Lines below starting with the line with "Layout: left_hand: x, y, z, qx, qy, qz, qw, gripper" and going on through the line with "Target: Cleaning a" must be output exactly; the rest of the records must be left out.

--- SOURCE DATA Enclosed Below ---

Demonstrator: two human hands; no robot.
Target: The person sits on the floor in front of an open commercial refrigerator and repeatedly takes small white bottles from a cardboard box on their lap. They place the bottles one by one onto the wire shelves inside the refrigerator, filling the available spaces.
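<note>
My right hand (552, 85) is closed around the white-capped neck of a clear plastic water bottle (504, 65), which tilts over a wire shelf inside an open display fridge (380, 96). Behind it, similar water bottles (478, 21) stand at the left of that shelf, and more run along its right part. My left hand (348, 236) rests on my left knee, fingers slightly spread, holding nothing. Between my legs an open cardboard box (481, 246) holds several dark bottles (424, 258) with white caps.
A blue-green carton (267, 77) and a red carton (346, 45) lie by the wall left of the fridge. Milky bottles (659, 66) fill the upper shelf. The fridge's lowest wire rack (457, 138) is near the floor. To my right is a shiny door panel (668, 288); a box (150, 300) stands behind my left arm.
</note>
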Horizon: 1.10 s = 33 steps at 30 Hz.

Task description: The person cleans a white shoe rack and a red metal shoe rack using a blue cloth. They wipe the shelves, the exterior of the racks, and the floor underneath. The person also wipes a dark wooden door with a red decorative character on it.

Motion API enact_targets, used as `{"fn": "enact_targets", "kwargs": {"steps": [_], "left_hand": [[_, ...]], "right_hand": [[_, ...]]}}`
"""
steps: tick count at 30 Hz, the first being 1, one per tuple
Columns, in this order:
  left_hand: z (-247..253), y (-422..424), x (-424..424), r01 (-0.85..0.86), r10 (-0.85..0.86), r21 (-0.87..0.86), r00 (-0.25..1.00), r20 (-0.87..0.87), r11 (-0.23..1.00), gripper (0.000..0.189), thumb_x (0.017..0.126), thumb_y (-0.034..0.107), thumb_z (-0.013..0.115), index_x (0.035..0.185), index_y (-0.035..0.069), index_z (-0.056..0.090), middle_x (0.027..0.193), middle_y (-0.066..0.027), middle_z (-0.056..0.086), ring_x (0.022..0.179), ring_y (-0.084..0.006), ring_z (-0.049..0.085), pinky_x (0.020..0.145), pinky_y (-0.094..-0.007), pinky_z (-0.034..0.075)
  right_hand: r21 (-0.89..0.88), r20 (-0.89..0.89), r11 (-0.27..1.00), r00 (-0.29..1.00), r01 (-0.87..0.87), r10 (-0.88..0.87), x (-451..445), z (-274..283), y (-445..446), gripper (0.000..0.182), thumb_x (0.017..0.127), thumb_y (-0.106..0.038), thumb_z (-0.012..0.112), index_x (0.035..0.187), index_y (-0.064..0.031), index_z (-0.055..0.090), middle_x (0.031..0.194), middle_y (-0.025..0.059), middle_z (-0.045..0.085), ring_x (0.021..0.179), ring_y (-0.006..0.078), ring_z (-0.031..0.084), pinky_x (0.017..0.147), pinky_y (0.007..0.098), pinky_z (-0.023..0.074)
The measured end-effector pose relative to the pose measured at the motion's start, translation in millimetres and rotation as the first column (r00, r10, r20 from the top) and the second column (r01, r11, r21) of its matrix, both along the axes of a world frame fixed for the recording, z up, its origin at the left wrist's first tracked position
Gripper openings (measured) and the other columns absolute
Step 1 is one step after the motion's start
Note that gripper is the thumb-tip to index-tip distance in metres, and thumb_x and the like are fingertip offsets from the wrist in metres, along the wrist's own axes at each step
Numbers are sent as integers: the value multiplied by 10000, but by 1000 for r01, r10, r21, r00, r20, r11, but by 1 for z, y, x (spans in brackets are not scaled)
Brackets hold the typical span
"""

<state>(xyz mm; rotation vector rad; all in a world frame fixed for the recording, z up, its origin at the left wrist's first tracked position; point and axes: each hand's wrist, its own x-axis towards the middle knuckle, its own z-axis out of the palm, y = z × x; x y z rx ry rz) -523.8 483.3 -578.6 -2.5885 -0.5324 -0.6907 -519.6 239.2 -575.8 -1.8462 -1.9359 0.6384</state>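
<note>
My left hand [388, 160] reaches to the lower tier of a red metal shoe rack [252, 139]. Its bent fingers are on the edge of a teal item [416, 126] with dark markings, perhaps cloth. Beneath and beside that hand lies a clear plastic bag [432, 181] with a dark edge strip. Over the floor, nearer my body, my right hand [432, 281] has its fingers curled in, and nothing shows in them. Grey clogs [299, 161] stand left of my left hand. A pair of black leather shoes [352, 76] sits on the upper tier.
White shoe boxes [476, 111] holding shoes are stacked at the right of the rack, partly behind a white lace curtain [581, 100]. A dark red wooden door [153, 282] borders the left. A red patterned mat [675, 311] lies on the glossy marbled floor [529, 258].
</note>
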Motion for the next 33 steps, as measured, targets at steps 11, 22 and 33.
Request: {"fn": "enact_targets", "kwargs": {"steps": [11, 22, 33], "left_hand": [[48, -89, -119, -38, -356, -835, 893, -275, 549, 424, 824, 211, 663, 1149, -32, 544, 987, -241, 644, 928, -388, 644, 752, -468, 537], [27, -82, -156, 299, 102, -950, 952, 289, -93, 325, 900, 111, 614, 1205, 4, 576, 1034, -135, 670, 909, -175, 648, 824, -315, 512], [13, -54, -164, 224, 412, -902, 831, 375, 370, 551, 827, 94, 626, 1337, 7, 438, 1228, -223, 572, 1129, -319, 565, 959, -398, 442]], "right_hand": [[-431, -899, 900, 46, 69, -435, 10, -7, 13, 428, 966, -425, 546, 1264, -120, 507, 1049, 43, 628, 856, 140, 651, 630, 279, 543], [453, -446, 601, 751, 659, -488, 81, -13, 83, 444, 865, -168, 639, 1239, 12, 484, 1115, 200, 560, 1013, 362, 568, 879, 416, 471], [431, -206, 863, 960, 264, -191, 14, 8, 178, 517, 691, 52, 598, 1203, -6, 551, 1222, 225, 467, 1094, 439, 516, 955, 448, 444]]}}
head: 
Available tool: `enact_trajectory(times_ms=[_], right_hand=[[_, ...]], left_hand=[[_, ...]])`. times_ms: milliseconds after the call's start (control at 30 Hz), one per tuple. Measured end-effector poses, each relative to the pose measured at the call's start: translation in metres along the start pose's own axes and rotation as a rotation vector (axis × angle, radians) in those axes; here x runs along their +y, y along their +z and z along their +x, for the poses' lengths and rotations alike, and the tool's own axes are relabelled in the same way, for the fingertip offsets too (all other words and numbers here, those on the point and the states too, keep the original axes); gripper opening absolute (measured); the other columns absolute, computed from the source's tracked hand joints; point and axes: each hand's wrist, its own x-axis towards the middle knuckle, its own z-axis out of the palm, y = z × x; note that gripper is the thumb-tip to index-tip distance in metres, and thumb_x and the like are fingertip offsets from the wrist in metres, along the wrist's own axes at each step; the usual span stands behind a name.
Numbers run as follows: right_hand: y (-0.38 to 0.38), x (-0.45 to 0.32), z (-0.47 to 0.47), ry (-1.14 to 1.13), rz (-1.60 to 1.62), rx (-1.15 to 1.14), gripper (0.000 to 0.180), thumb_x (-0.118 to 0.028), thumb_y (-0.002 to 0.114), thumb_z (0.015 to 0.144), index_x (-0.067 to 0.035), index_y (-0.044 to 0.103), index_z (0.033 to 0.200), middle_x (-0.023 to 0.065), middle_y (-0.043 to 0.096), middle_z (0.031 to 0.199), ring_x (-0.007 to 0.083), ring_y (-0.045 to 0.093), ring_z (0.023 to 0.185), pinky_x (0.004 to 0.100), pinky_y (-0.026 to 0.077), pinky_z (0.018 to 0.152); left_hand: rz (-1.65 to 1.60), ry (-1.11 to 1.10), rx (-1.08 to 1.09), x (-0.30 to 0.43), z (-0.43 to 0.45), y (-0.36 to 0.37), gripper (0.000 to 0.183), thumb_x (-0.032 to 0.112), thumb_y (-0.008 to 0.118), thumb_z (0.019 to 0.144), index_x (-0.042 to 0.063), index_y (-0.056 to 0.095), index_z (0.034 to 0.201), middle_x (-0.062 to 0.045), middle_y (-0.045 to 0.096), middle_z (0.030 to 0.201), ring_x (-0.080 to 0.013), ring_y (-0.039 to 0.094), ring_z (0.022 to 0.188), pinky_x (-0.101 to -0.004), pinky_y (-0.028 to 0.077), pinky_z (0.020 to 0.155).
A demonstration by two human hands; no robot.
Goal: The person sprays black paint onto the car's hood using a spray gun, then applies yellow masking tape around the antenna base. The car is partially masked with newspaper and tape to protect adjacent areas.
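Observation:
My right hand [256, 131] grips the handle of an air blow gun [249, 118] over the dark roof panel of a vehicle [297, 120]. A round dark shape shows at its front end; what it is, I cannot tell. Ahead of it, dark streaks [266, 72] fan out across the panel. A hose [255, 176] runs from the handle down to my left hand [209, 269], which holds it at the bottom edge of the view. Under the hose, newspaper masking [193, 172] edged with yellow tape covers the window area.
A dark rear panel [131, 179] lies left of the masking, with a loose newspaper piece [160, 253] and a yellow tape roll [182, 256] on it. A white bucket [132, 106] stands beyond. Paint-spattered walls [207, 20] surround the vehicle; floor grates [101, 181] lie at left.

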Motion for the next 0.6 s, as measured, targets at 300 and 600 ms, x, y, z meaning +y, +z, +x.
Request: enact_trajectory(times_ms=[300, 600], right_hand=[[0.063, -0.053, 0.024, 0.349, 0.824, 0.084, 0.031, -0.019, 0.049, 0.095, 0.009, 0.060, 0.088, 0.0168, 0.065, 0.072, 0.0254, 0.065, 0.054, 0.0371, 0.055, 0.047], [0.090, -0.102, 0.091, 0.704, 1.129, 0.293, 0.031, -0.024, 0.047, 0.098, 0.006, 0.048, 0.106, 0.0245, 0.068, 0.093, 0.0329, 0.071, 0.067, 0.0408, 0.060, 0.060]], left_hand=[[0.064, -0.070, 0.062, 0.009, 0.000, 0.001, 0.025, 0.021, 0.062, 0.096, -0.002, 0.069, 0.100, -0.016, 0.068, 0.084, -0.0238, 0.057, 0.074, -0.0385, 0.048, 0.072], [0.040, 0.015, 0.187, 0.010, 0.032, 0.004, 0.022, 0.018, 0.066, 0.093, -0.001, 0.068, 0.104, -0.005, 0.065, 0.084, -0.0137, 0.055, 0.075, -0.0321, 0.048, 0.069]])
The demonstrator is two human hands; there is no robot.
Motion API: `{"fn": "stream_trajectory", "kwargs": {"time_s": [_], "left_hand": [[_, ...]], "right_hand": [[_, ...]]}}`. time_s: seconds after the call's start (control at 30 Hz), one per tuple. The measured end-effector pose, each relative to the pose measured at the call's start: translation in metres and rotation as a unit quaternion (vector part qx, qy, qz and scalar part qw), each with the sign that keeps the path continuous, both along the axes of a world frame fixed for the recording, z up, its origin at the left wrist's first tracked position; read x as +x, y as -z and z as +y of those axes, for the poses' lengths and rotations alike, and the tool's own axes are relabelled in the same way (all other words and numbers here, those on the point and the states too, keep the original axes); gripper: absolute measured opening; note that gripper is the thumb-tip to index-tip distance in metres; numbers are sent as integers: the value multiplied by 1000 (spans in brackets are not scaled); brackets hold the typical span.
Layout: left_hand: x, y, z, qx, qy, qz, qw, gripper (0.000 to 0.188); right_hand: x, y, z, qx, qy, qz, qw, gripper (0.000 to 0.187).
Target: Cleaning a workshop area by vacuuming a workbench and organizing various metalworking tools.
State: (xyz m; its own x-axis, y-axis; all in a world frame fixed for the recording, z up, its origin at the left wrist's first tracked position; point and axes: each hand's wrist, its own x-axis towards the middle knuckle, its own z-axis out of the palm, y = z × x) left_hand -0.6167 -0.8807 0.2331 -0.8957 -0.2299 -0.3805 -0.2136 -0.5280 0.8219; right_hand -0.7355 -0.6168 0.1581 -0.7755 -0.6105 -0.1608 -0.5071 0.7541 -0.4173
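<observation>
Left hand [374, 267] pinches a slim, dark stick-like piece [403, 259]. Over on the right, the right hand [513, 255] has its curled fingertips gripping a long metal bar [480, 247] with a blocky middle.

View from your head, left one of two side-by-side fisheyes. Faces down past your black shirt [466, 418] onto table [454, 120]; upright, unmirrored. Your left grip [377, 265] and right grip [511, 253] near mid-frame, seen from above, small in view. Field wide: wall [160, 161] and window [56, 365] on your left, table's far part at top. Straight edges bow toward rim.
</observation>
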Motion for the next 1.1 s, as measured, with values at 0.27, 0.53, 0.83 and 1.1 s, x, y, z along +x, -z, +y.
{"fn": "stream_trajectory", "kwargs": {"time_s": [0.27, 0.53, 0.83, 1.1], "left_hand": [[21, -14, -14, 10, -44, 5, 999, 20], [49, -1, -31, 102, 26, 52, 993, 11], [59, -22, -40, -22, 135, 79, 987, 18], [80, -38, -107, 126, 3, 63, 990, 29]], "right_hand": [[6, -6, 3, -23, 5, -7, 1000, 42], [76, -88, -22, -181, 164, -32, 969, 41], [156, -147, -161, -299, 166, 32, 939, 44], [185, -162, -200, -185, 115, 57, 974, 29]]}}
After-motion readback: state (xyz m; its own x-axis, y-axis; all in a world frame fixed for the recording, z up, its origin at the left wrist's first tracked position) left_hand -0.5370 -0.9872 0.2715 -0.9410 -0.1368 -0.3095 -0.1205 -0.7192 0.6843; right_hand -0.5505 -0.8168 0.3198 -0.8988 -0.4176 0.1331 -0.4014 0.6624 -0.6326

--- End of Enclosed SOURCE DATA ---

** RESULT **
Layout: left_hand: x, y, z, qx, qy, qz, qw, gripper (0.000 to 0.188); right_hand: x, y, z, qx, qy, qz, qw, gripper (0.000 to 0.187).
Target: Cleaning a workshop area by vacuuming a workbench and organizing various metalworking tools.

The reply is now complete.